Enough of that; we still have a game to play here. The Sabres are actually coming off a victory in South Florida against the Panthers, where Jhonas Enroth frustrated the Cats (who will be the Lightning’s opponent Sunday) into submission: 44 saves on 45 shots by Florida. That’s good. That’s real good. It also should be an indicator that Ryan Miller gets the go tonight at Times Palace.

This game is the Bolts finale of their season opening, season long seven game homestand. They’re going in to the game with an injured Victor Hedman (who took a shot off his foot against the Blackhawks on Thursday); every sign says that he’s playing tonight. Yet Jon Cooper will “go there” with the roster tonight and finally invoke the 11/7 roster split (11 forward, 7 defensemen) as Andrej Sustr will be out and Mark Barberio and Keith Aulie will be in. I’d assume that, if Hedman really can’t go, that’ll change. But all signs point to the contrary right now.

Despite being lit up in his last two starts, it’s Ben Bishop in net tonight. He’s given up 9 goals in his past two games, getting pulled in the demoralizing obliteration suffered against the heated rival Boston Bruins last weekend. Anders Lindback is confirmed as the starting netminder against the Panthers tomorrow in Sunrise.

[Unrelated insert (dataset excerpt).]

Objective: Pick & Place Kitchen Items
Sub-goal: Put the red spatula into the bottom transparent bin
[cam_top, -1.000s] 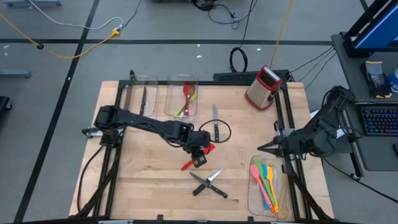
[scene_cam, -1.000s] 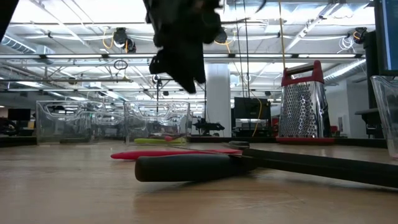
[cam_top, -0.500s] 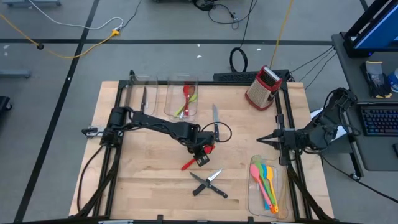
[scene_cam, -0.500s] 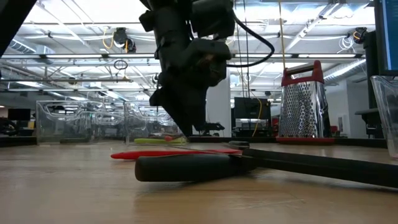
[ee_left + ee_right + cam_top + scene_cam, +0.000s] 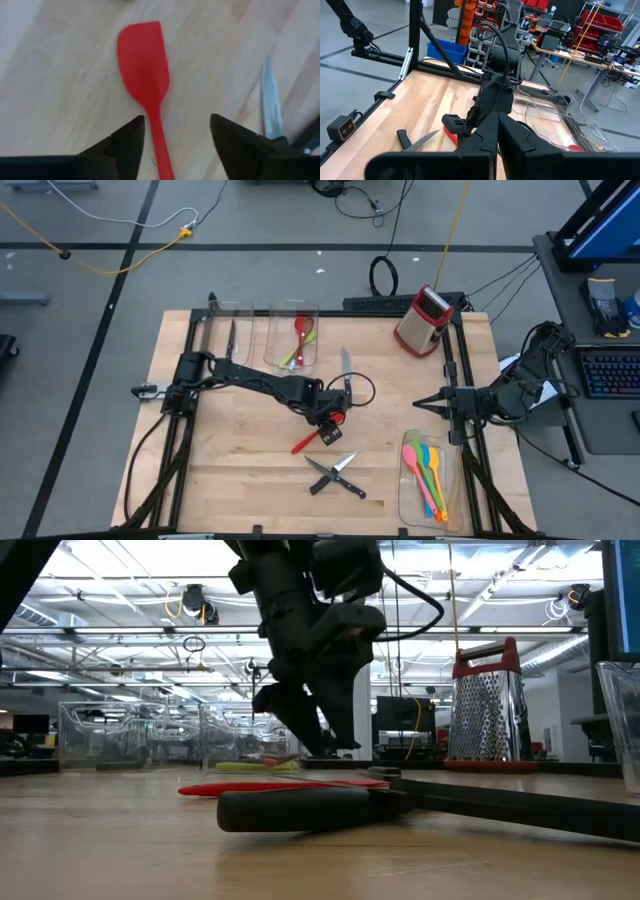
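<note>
The left end effector (image 5: 174,142) is held spread over the red spatula (image 5: 144,75), whose handle lies between its fingers on the counter (image 5: 230,460); the right end effector (image 5: 422,406) is pressed together

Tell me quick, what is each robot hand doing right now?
Left hand: open, fingers either side of the red spatula handle, not gripping it.
Right hand: closed, holding nothing, waiting at the table's right edge.
</note>
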Controlling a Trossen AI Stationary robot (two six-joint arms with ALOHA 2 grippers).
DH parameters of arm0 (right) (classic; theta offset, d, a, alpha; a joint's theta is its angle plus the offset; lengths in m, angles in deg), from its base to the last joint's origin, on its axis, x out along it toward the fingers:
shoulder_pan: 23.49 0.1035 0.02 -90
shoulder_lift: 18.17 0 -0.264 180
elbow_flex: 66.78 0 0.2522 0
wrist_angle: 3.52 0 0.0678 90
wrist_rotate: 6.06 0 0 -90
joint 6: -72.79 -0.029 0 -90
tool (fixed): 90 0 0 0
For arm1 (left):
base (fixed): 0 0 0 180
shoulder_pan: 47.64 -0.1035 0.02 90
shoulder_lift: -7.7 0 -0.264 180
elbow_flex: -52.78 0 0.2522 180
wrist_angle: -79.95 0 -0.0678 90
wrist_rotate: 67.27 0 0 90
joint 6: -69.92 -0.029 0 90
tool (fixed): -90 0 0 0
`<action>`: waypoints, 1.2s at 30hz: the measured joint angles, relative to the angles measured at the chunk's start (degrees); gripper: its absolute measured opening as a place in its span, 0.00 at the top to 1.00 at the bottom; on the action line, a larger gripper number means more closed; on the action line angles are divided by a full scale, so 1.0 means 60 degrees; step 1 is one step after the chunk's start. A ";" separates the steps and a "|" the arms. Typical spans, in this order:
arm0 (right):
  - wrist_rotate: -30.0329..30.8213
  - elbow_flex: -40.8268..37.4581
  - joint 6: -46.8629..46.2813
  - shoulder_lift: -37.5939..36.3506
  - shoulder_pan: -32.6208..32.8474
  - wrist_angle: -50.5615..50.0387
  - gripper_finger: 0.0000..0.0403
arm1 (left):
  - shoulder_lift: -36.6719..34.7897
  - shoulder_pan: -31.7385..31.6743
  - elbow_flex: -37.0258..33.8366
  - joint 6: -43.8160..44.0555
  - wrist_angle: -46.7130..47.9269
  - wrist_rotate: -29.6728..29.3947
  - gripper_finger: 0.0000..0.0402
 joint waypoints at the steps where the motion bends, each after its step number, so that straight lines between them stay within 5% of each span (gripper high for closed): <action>1: 0.0000 0.0000 0.0000 0.0000 0.0000 0.0000 0.99 | 0.0000 0.0031 0.0000 -0.0034 0.0027 -0.0129 0.40; 9: 0.0000 0.0000 0.0000 0.0000 0.0000 0.0015 0.99 | 0.0064 0.0236 0.0002 -0.0088 0.0110 -0.0816 0.29; 21: -0.0002 0.0000 -0.0040 0.0004 0.0000 0.0102 0.99 | 0.1232 0.0561 0.0066 -0.0302 0.0048 -0.1097 0.42; 26: -0.0002 0.0000 -0.0044 0.0000 0.0000 0.0124 0.99 | 0.1439 0.0561 0.0087 -0.0382 0.0311 -0.1324 0.56; 34: 0.0000 0.0000 -0.0087 0.0000 0.0000 0.0124 0.99 | 0.1443 0.0565 0.0073 -0.0378 0.0305 -0.2101 0.94; 36: -0.0003 0.0000 -0.0164 0.0000 0.0000 0.0121 0.99 | 0.1443 0.0526 0.0073 -0.0316 0.0251 -0.2111 0.97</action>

While the homestand ends, and the Lightning have taken 8 of a possible 12 points in the previous six games of the series, I can’t help but fear this (and the next three games in general) could be trap-games for Tampa.  The Bolts have weathered some of the NHL’s most formidable teams during the first month of the season. In Buffalo, Florida, and New Jersey (Wednesday in Newark) they’re facing the dregs of the league at current: three teams that only have as many victories as the Lightning when you combine records all together. If the Bolts get lost in the media coverage of the upcoming teams, they may be in for a rude awakening.  But if they come t these games with business in mind (and the work that goes with it), they have a chance for 6 points that are ripe for the taking.